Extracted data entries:

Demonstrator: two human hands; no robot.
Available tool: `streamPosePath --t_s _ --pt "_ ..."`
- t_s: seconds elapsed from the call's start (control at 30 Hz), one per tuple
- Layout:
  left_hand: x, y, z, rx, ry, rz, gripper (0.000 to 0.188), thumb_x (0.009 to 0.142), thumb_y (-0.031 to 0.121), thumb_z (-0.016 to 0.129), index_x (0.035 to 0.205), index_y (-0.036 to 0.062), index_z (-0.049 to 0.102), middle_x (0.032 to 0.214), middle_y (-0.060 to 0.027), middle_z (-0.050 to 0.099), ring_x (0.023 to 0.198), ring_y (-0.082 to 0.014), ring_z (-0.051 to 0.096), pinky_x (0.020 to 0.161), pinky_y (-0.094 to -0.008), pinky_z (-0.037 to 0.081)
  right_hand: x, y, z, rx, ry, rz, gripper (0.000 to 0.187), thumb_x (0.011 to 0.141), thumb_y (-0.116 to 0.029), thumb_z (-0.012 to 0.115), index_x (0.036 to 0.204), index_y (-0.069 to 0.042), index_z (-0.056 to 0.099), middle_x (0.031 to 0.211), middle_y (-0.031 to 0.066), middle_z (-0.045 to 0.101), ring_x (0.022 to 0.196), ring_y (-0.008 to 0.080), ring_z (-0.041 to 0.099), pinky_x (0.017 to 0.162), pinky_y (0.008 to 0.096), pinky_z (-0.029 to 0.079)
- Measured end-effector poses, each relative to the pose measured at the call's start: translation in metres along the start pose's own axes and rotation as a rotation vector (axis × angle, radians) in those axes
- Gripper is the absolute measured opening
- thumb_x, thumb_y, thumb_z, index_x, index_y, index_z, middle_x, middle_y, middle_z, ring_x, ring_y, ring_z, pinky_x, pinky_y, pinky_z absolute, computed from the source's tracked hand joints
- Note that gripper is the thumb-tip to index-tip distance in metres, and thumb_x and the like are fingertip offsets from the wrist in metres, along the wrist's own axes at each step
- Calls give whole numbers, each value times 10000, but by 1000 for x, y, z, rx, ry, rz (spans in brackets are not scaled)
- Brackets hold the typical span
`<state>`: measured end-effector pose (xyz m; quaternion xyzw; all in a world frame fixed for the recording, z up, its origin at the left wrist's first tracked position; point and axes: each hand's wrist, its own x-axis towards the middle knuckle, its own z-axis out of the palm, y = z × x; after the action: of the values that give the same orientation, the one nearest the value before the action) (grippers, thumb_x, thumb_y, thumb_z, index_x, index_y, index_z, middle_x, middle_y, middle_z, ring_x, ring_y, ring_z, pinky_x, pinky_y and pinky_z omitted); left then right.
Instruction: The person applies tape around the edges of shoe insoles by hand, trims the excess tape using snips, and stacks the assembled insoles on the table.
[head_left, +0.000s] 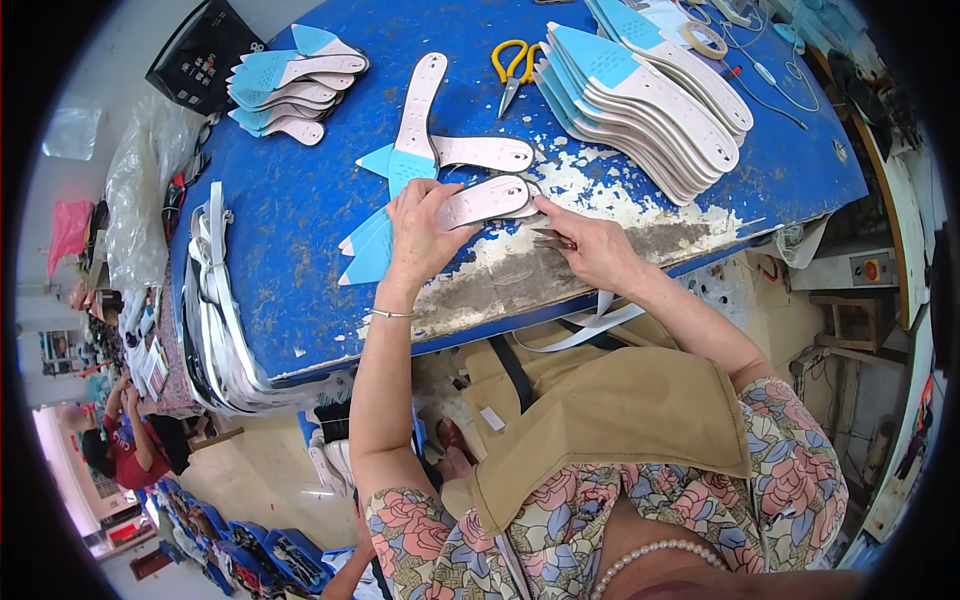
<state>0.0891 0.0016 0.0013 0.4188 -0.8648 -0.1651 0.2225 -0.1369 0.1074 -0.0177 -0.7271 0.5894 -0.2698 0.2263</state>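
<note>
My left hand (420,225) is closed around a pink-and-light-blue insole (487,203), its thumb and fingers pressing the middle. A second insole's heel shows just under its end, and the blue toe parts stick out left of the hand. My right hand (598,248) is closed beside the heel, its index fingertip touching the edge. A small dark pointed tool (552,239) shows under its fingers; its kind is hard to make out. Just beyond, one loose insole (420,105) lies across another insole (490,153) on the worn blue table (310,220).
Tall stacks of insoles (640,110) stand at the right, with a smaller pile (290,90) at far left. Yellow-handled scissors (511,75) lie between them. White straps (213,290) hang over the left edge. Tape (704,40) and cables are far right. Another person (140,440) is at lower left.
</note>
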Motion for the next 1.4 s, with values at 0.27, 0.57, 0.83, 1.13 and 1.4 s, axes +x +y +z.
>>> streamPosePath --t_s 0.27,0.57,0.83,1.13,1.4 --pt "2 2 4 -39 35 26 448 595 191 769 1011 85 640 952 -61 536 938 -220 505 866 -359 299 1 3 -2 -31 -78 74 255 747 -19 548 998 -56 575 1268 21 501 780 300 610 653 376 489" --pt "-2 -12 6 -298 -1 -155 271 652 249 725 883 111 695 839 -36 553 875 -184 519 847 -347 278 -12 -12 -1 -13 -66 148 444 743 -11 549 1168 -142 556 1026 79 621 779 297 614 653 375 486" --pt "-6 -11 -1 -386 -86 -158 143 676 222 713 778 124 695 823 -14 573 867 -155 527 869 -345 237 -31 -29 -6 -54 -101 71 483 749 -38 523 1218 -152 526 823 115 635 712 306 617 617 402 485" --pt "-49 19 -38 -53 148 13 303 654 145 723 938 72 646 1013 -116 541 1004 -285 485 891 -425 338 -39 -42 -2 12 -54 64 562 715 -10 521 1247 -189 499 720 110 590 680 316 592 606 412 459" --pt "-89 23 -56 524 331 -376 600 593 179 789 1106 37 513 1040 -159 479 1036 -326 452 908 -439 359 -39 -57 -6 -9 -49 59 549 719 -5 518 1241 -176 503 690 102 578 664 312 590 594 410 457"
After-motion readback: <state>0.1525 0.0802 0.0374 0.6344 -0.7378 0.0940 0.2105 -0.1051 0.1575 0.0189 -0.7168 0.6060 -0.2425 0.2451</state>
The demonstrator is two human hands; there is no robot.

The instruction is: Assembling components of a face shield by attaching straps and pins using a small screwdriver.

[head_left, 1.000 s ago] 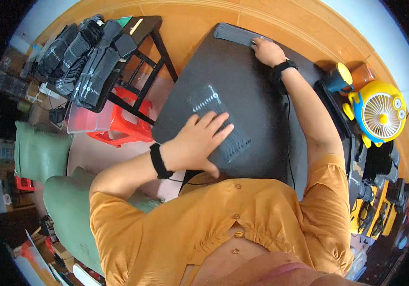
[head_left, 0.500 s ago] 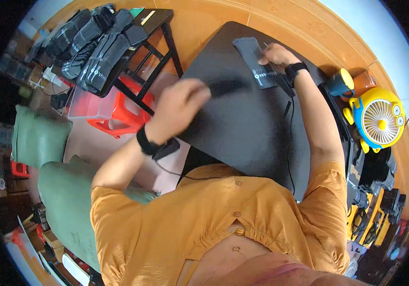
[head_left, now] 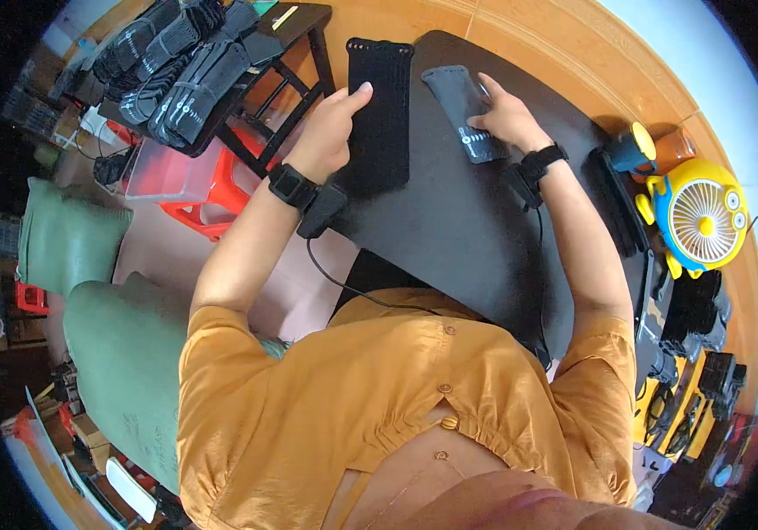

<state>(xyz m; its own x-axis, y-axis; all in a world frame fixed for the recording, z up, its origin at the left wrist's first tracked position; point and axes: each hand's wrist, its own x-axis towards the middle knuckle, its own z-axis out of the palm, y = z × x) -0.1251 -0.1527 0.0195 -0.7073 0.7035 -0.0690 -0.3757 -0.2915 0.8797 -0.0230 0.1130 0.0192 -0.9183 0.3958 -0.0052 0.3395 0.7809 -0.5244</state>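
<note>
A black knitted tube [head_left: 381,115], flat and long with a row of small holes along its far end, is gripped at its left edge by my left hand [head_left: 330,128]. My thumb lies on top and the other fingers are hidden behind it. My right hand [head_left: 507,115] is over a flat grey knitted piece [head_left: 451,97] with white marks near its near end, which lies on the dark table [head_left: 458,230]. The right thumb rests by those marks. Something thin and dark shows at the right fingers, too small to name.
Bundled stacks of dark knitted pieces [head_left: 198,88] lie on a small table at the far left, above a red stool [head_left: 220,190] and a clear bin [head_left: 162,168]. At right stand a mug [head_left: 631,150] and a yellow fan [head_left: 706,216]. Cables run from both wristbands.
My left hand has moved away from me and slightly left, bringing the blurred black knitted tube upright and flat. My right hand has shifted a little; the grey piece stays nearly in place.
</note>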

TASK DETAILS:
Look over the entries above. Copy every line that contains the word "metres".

FINISHED TASK:
- Measured end-effector poses, each relative to the pose measured at the call's start: translation in metres along the start pose's own axes and rotation as a rotation vector (axis × angle, radians) in those axes
- Note that gripper is the thumb-tip to index-tip distance in metres, and thumb_x and the like are fingertip offsets from the wrist in metres, along the wrist's own axes at each step

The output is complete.